I looked at Hetch. “Close the door, why don’t you?”
My arms and legs shook. My clothes were soaked in gore and dried vomit.
The door clicked shut, but Hetch didn’t move away from it. Instead, he watched me as if he thought he was next on my list. His eyes were wild, and he constantly licked at his lips, which, for the most part was covered in a brown beard.
“What?” I asked.
“You’re just going to leave them out there to rot?”
I almost laughed at that, but managed to hold back. “In case you haven’t noticed, they’ve been rotting since they died.”
“You know what I mean.”
He went from scared to angry in a couple seconds. “You’re an ass, you know that?”

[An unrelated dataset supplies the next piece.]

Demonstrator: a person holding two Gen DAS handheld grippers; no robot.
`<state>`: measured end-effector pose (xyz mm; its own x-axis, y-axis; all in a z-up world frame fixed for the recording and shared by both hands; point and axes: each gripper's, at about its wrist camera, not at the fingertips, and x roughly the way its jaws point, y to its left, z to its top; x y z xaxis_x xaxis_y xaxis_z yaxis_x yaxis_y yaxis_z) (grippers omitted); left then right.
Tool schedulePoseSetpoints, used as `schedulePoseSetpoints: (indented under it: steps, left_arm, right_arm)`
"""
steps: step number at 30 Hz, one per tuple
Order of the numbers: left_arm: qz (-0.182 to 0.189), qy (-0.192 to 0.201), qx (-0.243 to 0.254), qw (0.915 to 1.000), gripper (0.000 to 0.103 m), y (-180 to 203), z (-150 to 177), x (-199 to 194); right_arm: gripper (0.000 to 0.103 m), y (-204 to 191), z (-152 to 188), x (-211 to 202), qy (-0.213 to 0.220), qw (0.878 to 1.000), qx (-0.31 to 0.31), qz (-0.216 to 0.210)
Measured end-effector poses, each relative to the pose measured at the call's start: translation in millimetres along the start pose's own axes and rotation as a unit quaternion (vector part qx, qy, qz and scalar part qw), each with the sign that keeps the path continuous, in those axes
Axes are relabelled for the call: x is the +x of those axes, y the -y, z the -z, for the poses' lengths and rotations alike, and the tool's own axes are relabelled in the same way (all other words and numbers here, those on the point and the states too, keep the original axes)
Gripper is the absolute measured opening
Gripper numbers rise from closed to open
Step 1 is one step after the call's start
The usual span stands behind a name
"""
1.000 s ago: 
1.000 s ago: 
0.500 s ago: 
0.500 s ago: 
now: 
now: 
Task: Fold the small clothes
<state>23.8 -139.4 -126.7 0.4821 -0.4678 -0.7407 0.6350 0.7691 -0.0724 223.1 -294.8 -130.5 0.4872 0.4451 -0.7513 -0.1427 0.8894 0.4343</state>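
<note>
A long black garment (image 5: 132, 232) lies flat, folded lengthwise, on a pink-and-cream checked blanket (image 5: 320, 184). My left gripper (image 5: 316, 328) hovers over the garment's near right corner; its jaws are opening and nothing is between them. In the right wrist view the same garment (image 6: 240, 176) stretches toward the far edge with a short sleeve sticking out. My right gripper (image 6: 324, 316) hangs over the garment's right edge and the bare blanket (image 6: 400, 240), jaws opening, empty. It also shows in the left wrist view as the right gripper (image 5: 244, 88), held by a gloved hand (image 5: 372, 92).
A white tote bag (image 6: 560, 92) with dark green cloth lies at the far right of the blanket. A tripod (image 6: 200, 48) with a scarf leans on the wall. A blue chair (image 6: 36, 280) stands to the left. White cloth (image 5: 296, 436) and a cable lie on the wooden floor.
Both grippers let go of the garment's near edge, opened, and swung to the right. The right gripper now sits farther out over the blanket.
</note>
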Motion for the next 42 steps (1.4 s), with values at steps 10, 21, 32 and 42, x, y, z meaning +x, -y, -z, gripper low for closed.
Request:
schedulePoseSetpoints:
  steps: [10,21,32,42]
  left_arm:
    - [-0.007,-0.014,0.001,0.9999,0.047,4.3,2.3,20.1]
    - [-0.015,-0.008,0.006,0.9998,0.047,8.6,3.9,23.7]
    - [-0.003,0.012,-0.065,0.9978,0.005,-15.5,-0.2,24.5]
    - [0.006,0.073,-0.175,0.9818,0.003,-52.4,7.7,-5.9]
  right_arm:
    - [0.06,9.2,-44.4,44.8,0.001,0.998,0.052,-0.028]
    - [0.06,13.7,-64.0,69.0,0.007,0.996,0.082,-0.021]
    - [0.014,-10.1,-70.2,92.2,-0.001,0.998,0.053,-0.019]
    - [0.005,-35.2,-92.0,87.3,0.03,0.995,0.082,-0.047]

Living interaction. I wasn’t so sure I wanted it. It had been all too infrequent, and what little there had been, ended badly for the most part. Someone always ended up dead. So, maybe I was being an ass. Maybe I always would be. At least until I die.

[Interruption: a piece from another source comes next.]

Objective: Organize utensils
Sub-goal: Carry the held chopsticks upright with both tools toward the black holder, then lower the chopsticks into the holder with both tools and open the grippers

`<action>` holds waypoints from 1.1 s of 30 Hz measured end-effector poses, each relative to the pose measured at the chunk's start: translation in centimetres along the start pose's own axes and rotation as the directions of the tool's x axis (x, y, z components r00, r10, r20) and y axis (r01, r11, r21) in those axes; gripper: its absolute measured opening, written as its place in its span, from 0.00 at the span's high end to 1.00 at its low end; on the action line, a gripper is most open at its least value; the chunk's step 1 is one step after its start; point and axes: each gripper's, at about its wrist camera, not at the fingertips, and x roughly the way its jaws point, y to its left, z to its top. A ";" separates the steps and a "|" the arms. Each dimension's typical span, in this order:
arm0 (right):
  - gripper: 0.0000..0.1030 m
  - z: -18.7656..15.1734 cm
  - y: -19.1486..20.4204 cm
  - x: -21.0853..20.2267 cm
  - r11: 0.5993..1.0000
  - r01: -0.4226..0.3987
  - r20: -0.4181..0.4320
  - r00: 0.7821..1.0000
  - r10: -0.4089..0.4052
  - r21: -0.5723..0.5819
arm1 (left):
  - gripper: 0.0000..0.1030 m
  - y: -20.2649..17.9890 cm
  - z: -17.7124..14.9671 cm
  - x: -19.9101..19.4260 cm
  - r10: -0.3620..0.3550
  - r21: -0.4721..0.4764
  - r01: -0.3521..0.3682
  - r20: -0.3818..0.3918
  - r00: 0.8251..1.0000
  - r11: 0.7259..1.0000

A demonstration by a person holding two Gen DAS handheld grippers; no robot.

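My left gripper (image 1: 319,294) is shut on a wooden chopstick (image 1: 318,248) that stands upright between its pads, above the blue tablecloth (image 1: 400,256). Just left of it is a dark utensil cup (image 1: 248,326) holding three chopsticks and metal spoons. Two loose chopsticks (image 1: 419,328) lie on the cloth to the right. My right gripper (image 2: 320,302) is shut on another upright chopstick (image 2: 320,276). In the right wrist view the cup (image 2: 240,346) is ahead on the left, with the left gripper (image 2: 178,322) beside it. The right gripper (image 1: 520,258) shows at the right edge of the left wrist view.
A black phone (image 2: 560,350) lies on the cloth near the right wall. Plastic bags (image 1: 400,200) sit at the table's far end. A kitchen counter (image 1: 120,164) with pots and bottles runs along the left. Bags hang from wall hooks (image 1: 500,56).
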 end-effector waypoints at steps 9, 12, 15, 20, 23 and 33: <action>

Thinking on that now reminds me death isn’t that far in the future. Not many people stand a chance of living into the golden years now. And what type of life would that be? Could the world rebuild itself? Could people rebuild their lives? Maybe, but first they had to figure out how to get rid of the biters.
“I’m going to go shower,” I said. “Unless you have a problem with that as well.”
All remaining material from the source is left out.